“God Isn’t Fixing This”
the headline reads.
You may have seen this by now. It’s the headline on the cover of The New York Daily News dealing with the mass shooting in San Bernardino at a social services center. The scene itself, which involved a manhunt and a shootout taking hours, was itself deeply disturbing. And given the amount of grief and pain shared all over the country, our rote responses do seem a bit hollow.
A lot of people are frustrated. OK, everyone I know is either frustrated or has checked out. Let’s not talk about it they say. Too depressing. My own response is that, as Christians, the most depressing times are when we are most needed.
The cover, which chides those responses of thoughts and prayers, is intense; seeming to push us some place we are ordinarily unwilling to go in public. Regardless of how genuine one thinks these public prayers we seem called to share may be, there is a very real heart to this mess we aren’t expressing. Some very genuine feelings of hopelessness and anxiety. Some expectation that a good and gracious GOD would come and fix our problems for us. That if prayer really works, we will be healed. All our sins would be no more.
This seems logical, afterall. For what is prayer but a call for help? What are we to do, but ask GOD for guidance in the midst of tragedy? Isn’t saying “God isn’t fixing this” at some level blasphemous?

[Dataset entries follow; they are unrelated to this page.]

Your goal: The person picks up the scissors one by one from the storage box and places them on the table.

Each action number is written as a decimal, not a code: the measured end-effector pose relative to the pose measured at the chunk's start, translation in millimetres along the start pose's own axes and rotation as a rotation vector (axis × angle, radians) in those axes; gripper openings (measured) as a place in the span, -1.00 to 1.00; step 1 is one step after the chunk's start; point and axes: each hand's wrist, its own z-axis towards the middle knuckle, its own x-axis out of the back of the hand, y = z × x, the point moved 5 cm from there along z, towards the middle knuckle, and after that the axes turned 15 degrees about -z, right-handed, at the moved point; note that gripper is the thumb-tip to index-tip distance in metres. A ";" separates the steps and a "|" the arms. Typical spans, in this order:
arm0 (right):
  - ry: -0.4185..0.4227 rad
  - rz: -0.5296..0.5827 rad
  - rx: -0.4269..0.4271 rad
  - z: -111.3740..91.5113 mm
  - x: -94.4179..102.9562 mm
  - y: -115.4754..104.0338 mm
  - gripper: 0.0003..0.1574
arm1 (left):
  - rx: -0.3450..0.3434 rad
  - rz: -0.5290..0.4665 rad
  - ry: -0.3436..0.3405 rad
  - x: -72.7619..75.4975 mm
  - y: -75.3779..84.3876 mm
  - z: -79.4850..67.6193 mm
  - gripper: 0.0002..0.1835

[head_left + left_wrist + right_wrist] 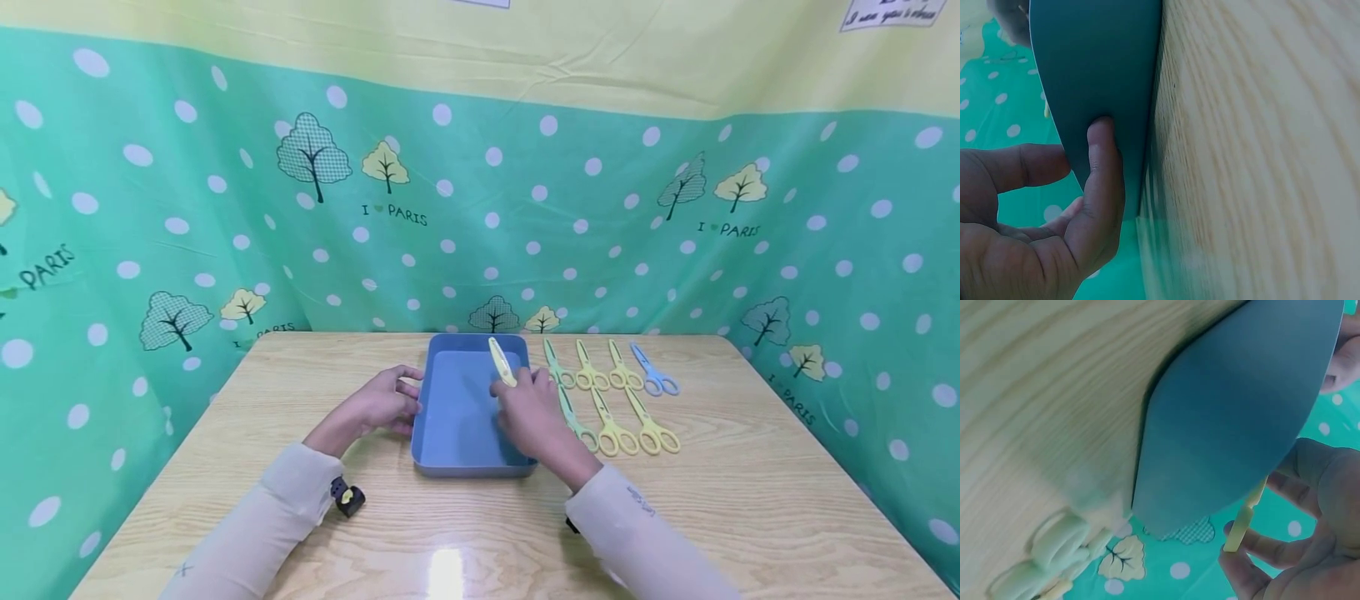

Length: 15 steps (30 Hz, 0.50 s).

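Note:
A blue-grey rectangular tray [456,425] lies on the table. My right hand [528,408] pinches a pair of yellow scissors [501,360] over the tray's right side, blades pointing away from me. Their handles are mostly hidden by the fingers; in the right wrist view a yellow part of the scissors [1239,531] shows at the fingertips, beyond the tray wall [1222,425]. My left hand [378,404] is at the tray's left side. In the left wrist view its fingertips [1102,134] touch the outer wall and rim, not wrapped around it.
Right of the tray, more scissors lie in two rows: green scissors [557,367], yellow scissors [617,435] and blue scissors [654,372]. The right forearm passes close to the front row. A green polka-dot curtain [420,275] hangs behind the wooden table [750,500].

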 end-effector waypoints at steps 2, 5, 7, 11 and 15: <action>0.020 0.011 -0.013 -1.7 1.0 6.8 -0.65 | -0.002 -0.002 -0.001 0.0 -0.3 0.3 -0.31; 0.043 0.023 -0.033 -4.6 1.7 18.4 -0.65 | 0.000 -0.007 0.000 -0.3 -0.7 0.3 -0.30; 0.051 0.035 -0.052 -6.9 2.0 26.8 -0.64 | 0.001 -0.011 -0.001 -0.7 -0.6 0.1 -0.29; 0.037 0.029 -0.099 -11.3 0.0 44.1 -0.60 | 0.001 -0.012 0.002 -1.2 0.1 -0.1 -0.29; 0.017 0.009 -0.148 -17.0 -4.5 62.6 -0.56 | 0.001 -0.005 0.000 -1.4 -0.3 -0.5 -0.30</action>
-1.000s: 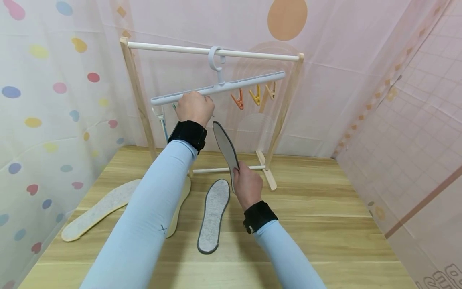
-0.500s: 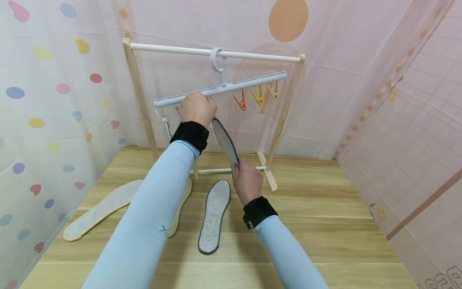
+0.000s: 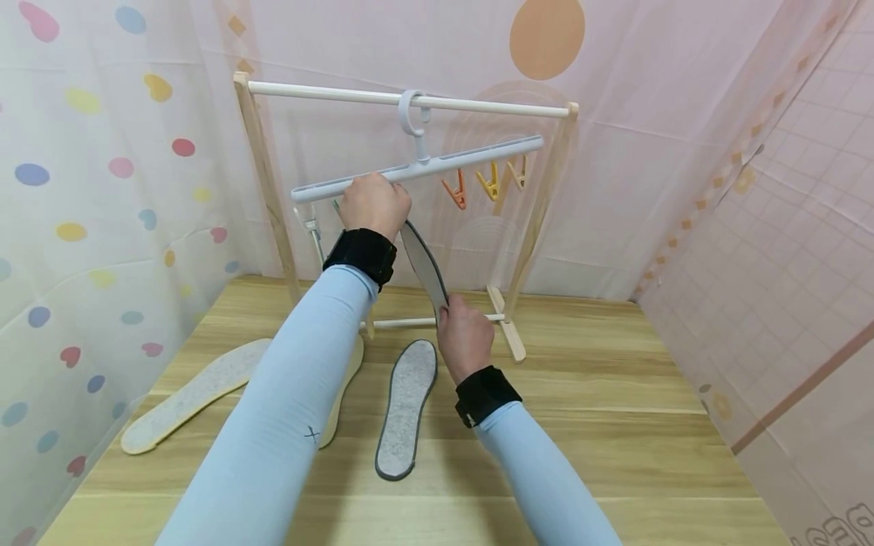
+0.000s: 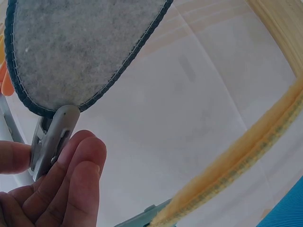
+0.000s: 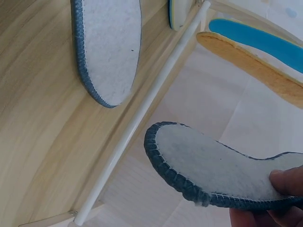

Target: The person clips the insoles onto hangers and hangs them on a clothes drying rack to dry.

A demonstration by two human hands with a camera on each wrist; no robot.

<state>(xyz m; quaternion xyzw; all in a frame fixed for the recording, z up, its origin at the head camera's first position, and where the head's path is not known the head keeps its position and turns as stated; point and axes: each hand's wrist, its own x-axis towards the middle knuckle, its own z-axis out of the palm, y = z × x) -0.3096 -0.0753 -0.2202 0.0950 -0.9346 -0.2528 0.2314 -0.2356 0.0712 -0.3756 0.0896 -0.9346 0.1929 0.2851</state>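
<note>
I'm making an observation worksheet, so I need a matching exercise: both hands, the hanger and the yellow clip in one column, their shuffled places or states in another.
Column one
1. Left hand
2. Right hand
3. Hanger
4. Yellow clip

Column two
A. Holding a dark-edged insole
B. Between an orange clip and a beige clip
C. Pinching a grey clip
D. Hooked over the upper white bar

Right pairs: 1-C, 2-A, 3-D, 4-B
</note>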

Well, no. And yes. Or better: not at all in the way we often mean it.
GOD is not a divine butler, swooping in when we ring a bell. GOD doesn’t show up only when we call. GOD is here. GOD is always here. So GOD isn’t a superhero coming to save the day. GOD is with us in our adversity, helping us, hoping for us, and giving us strength to carry on.
GOD is not out there. GOD is here.
Our tradition also reminds us that GOD doesn’t cause tragedy or relieve us from tragedy. So often we respond to these moments like Mary and Martha do to the death of their brother, Lazarus. If only you had been here, Jesus! We so relate to them in that moment. Where are you, GOD? If you were here, then you could have saved those 14 people! But GOD was there. Holding the dead. Comforting the mourners. Giving strength to the officers and the emergency personnel. GOD doesn’t cause tragedy or clean up after tragedy. We do.
Perhaps this is why Paul wrote so beautifully to his people in Corinth. These people, who were treating one another poorly, who disrespected their neighbors, get a serious tongue lashing throughout 1 Corinthians. But then Paul turns and describes what Christian community really looks like. He speaks of our many gifts we offer, then compares the people to the body of Christ, and we as his members.
The eye cannot say to the hand, ‘I have no need of you’, nor again the head to the feet, ‘I have no need of you. ’On the contrary, the members of the body that seem to be weaker are indispensable, and those members of the body that we think less honourable we clothe with greater honour, and our less respectable members are treated with greater respect; whereas our more respectable members do not need this. But God has so arranged the body, giving the greater honour to the inferior member, that there may be no dissension within the body, but the members may have the same care for one another. If one member suffers, all suffer together with it; if one member is honoured, all rejoice together with it.
1 Corinthians 12:21-26
Like the invocation that our ignoring the suffering means we ignore Jesus, we are called into service: service to GOD in Christ and to GOD in our neighbors, who compose Christ.
The work is ours, for GOD works through us.
So the only way to fix our problems is to engage them, engage one another, and engage our faith in Christ.
In this way, GOD isn’t fixing this. GOD doesn’t work like that. No superhero swooping. No cleaning up our mess. It is our work to fix it.
But actually, that is how GOD works. We are the body of Christ. GOD does fix through us. When we literally embody GOD. When we build the Kingdom of GOD. A kingdom of peace. A kingdom of justice. A kingdom of true equality and freedom.
So yes, we have a lot of work to do. We, with GOD, can fix this.